『パルムの僧院』スタンダール(その二)2018-05-11

2018-05-11 當山日出夫(とうやまひでお)

パルムの僧院(下)

続きである。
やまもも書斎記 2018年5月10日
『パルムの僧院』スタンダール
http://yamamomo.asablo.jp/blog/2018/05/10/8848192

スタンダール.大岡昇平(訳).『パルムの僧院』(上・下)(新潮文庫).新潮社.1951 (2005.改版)
http://www.shinchosha.co.jp/book/200801/
http://www.shinchosha.co.jp/book/200802/

この作品、わからないながらも、どうにか最後まで読み通すことができたのは、訳文の見事さもある。大岡昇平が訳している。この作品を読みながら、この文章は、大岡昇平の訳した文章なのだな、ということを意識しながら読んだ。

大岡昇平では、最近読んだ(再読)ものでは、『事件』がある。

やまもも書斎記 2017年11月30日
『事件』大岡昇平
http://yamamomo.asablo.jp/blog/2017/11/30/8737349

大岡昇平の作品としては、他に『レイテ戦記』や『野火』などは読んだ記憶がある。『事件』『レイテ戦記』のような、現代日本のリアリズム作品の著者が、その仕事の一つとして、スタンダールを訳しているということは、注目しておくべきことだろう。いや、逆に、大岡昇平にとっては、スタンダールのフランス語文を訳すことによって、そのリアリズムの文体をつくりあげていったのかもしれないとも、思う。

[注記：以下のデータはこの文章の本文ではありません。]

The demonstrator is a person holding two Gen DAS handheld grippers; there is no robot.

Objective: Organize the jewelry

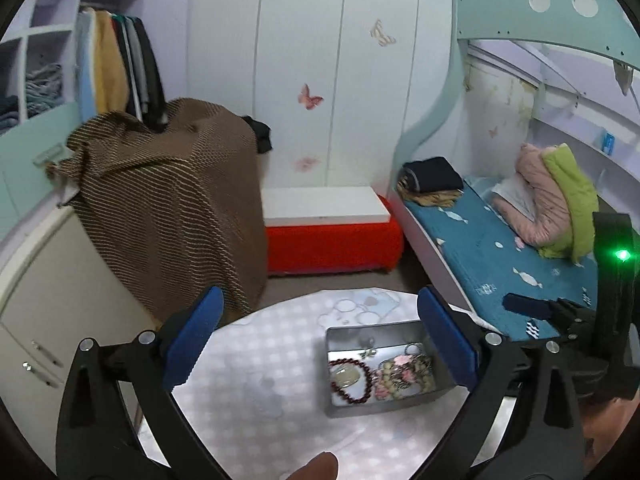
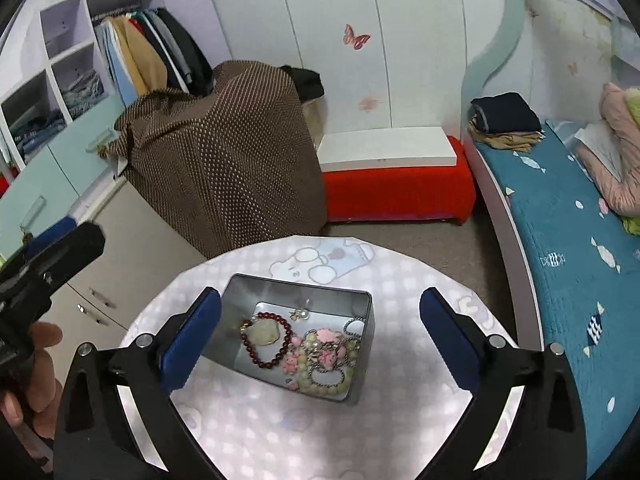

訳文は見事である。簡潔で無駄がない。しかも、平明である。そして、そのような文体で、登場人物の心理を、細かに描写していく。このような訳業によって、大岡昇平が身につけたものは、強靱なリアリズムの文章であったにちがいない。おそらくスタンダールのフランス語は、何らかの形で大岡昇平の作品にも、影響を与えているはずである。

思えば、『野火』のような作品を書くことと、スタンダールの小説を訳すこととは、どこかでつながっていることであろう。他の大岡昇平作品を読んで確認しておきたくなっている。

大岡昇平の作品については、追って書くこととしたい。